そこに日本理化学工業という会社のことが書かれています。

概略を書きます。

この会社はチョークを製造している会社で設立は昭和12年です。

昭和35年に知的障害者の方を2名雇用しました。

現在では障害者雇用は広く世に知られ促進されていますが、当時はそんな言葉さえなかったような時代です。

障害者の方々は、一般市民とは接点の少ない世界にいました。

この会社が障害者を雇用し始めたいきさつは以下のようなものです。

ある日、この会社に養護学校の先生が来ました。

会社の専務に訴えます。

自分の所にいる生徒たちは、卒業してこのまま仕事がみつからなければ一生を施設で暮らすことになる。どうかこの子たちに働くという経験をさせてもらえないか、と。

専務は、何度となく足を運ぶその教師の熱意にほだされ、現場で一定期間の職場体験実習の機会を設けることに同意しました。

かわいそうだから、体験する機会だけでも与えようと考えたのです。

その職場体験の実習最終日のことです。

社員たちが集まって専務に訴えます。

彼らを雇ってほしい、私達が必ず面倒をみるからと。

社員たちは、この知的障害者の子たちが、休み時間もいとわず一途なまでに仕事に取り組むその姿勢に感銘を受けたのです。

そうしてこの会社での障害者雇用が始まりました。

専務は彼らを雇って日が経っていく中であることに気付きました。

それは、彼らに冗談でも仕事を辞めるようなことを話したのなら異常なまでに怯えるのです。

専務は不思議でなりませんでした。

ある日、知り合いの禅僧にそのことをふと話しました。

その禅僧は言いました。

「あたりまえでしょう」

続けて言います。

「人間の究極の幸せは、人に愛されること、人に褒められること、人の役に立つこと、人に必要とされることなのです。そのうちの愛されること以外は働くことを通して得られるのです」と。

障害者の方々は、その障害ゆえに他者からしてもらう、あるいは与えられがちになります。

それが働くことを通して、人にしてもらう立場から人に貢献する立場へと変わるのです。

私達にとっては働くことは当たり前のことかもしれません。

しかし、そういった立場に立った経験のない彼ら彼女らにとってはその喜びはどれほどのものでしょう。

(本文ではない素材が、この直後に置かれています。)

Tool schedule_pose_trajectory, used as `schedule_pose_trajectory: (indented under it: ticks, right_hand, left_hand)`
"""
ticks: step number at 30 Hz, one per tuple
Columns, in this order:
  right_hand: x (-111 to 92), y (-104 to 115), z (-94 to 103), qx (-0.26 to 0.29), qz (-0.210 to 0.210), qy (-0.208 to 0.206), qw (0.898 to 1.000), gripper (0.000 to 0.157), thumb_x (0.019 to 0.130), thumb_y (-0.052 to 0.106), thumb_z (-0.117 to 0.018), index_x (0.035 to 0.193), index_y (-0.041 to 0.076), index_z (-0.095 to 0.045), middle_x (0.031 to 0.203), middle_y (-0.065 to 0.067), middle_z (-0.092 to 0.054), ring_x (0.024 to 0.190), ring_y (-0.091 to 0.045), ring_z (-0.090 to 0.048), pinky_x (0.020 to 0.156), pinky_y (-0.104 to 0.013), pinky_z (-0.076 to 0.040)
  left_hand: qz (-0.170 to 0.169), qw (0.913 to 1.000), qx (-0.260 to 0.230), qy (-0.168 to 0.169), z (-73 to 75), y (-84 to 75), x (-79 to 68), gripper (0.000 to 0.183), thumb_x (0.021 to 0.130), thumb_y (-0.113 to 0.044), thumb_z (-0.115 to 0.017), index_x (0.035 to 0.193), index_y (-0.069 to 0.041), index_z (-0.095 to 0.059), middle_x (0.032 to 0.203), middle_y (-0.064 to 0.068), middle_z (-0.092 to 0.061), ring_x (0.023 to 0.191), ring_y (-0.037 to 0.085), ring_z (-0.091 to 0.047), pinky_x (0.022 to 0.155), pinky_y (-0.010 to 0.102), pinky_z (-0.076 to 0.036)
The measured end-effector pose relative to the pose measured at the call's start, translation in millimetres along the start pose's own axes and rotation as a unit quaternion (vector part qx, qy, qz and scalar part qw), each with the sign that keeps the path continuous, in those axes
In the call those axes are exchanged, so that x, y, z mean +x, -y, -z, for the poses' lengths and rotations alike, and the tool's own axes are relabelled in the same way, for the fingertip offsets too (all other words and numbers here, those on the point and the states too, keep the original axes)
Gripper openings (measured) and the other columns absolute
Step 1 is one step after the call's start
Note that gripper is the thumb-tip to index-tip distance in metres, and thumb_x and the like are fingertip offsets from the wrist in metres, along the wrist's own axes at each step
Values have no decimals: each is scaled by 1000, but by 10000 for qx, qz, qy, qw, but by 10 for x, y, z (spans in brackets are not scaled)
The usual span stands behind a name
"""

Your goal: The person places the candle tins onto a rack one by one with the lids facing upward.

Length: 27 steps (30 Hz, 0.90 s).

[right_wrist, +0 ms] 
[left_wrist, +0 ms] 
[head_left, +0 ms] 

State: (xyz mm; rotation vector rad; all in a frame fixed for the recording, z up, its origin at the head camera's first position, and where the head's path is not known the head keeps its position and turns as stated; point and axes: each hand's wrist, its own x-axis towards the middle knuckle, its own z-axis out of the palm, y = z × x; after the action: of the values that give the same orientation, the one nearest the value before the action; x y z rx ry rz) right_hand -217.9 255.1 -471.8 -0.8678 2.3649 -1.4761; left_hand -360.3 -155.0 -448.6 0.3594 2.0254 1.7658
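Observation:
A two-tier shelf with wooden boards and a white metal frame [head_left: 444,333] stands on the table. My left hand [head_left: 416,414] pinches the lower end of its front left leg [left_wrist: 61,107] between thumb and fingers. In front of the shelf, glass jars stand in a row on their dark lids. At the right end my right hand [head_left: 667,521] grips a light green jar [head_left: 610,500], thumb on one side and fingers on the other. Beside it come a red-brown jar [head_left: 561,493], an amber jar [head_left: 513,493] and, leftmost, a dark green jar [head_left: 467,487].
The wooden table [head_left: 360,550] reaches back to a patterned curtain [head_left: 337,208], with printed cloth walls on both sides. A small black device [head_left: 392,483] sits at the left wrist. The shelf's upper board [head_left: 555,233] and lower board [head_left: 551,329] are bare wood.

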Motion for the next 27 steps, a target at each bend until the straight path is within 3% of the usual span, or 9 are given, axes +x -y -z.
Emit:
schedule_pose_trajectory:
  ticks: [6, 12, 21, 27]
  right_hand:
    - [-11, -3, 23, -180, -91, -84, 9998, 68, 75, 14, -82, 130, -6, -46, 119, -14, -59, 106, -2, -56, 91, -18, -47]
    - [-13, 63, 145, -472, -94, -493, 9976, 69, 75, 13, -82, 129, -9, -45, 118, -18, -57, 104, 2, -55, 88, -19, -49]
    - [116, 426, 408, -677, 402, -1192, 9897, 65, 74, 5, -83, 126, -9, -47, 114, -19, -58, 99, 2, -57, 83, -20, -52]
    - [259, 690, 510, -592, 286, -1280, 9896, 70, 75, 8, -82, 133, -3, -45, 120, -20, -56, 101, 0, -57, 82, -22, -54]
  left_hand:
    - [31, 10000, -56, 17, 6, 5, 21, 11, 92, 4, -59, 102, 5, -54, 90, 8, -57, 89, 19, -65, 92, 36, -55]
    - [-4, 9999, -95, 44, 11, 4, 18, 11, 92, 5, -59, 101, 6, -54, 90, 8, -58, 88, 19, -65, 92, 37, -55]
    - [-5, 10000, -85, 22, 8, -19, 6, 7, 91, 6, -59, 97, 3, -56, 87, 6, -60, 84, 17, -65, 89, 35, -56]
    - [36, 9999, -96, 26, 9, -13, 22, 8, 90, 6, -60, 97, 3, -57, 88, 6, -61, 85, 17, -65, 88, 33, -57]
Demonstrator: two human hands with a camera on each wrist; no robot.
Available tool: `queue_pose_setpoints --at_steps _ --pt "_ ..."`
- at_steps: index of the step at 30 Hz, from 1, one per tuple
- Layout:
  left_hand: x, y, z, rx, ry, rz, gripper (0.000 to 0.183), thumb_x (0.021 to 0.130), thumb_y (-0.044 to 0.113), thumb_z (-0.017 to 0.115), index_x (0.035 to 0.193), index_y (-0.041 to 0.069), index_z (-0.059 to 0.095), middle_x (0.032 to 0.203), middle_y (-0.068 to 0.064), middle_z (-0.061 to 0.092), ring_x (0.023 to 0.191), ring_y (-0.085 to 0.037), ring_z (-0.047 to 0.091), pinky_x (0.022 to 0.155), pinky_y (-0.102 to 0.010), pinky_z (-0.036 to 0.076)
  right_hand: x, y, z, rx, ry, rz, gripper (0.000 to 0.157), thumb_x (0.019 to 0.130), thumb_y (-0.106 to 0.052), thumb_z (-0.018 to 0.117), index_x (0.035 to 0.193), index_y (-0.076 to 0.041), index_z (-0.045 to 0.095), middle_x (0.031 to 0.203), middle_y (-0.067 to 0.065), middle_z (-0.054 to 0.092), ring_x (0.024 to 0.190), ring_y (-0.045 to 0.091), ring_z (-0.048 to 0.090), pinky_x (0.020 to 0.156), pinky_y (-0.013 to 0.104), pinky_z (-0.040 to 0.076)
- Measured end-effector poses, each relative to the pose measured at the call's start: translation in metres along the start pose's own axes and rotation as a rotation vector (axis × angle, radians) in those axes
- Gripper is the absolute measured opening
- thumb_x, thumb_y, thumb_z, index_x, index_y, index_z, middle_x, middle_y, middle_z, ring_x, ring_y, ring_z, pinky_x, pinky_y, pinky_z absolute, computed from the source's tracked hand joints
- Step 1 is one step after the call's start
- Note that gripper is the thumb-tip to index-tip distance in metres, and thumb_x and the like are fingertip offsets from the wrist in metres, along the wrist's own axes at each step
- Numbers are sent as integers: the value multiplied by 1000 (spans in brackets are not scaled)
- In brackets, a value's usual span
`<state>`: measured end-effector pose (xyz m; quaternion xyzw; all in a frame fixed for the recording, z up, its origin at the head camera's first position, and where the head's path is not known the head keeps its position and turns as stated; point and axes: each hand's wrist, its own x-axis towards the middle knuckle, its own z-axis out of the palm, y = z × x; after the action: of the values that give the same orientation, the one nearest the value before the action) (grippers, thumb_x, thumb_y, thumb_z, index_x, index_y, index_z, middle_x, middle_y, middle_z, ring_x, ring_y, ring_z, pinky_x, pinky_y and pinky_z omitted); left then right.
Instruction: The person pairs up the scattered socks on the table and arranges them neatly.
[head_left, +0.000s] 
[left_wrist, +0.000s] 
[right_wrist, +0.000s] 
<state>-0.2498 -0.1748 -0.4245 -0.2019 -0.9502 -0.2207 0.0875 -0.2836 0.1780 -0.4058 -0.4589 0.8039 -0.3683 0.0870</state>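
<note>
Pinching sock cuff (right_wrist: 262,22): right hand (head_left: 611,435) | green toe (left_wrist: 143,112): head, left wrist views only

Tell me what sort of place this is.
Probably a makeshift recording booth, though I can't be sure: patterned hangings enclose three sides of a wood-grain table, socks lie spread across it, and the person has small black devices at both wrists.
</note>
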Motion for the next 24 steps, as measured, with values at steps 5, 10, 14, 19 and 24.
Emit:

私は以前障害者施設にいた時、そこにいる知的障害者の方々が自分よりより重度の障害を持つ方のために、何かしてあげよう、手伝ってあげようといった行動をする所を何度も何度も見てきました。

人間は本能的に他者貢献の心性を持っているのです。

あがり症の方は自分への囚われの中に生きています。

症状が重い時は他者への視点が欠けています。

自分のことばかりにエネルギーを費やし他者のことを見る余裕がなくなっています。

私達は先に挙げた彼ら彼女らの他者貢献への姿勢に学ぶ必要があります。

人としての原点に立ち返る必要があります。

そこにあがり症の回復への鍵があります。

あがり症の方が人前で話すような恐怖場面に際し、その場にいる人たちに伝えるということに集中できた時、つまり自分のことを考えなければ考えないほどに、逆説的にあがることから解放されていくでしょう。